The Iraq War resulted in dramatic changes in U.S. domestic politics and economy. The death of 4,000 soldiers, war expenditures of $800 billion, coupled with the loss of the Afghanistan War drained the strength of the U.S. The public's war weariness resulted in the Republican Party's terrible defeat in the 2008 presidential elections, allowing a young minority candidate, Obama, to get on the stage of history. Two wars and the subprime lending crisis brought about the global economic crisis. Current U.S. financial constraints and high unemployment rate have something to do with those two wars. From then on [since the global financial crisis], U.S. politicians became more and more timid about sending young lives to foreign lands for battle.
The Iraq War redrew the geopolitical map of the Middle East. With the wars in Iraq and Afghanistan, the U.S. helped Iran destroy its two large enemies, Saddam Hussein and the Taliban regime, successively. This objectively eliminated two big obstacles for the rise of Iran in the Middle East, helping Iran become the biggest winner in the two wars. Within 10 years, Iran did not only develop nuclear powers but also successfully spread its influence to Afghanistan, Iraq and the Arab heartland. Iran has become the only country in the Middle East that can challenge American power.
The Bush administration’s installing American democracy in Iraq by military force not merely spelled disaster for the Middle East but even for the U.S. itself: It was not a success story. Iraq was a country mostly occupied by Shiite Muslims. After the enforcement of U.S.-style democracy, the Shiite political party’s coming to power became inevitable. In the meantime, because Iraqi and Iranian Shiites have a common religious ancestry and identity, the relations between Iraq and Iran were strengthened objectively. Iran and Iraq quickly became potential allies, although they were deadly enemies in the past.
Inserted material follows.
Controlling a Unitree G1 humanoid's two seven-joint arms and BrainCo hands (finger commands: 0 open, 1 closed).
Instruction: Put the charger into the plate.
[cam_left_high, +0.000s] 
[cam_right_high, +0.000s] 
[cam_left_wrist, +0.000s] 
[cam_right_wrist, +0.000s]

In addition, if the Assad regime remains in control, Iran, Iraq and Syria stand a good chance of establishing a new Shiite alliance in the hinterland of the Middle East. This would greatly challenge the status of the U.S., Saudi Arabia and other countries.
After the U.S. seized Iraq, it launched the Greater Middle East Initiative. Most Arab countries did not really honor this plan. Instead, the U.S.’ reputation in the Middle East plunged dramatically. Still, history just chose to play a trick on the U.S. After 2011, without the support of the U.S., Arab countries set off on a series of democratic waves to overthrow political strongmen, forcing the U.S. to make a difficult decision between values and strategic interests.
The U.S. paid heavily for the Iraq War. Ten years of history have proven, once again, that their own people must decide the fortunes and futures of Middle Eastern countries. Meddling in the affairs of others and resorting to force, not merely brought great calamities to this area, but also dragged down in the mud beyond redemption the schemers themselves.
Perhaps it is a coincidence in history that with coming of the 10-year anniversary of the Iraq War, President Obama went on a Middle East journey again. Here's hoping he can bring peace to the Middle East.
The author is a China Daily specialist in Middle East affairs and former Chinese ambassador to Iran.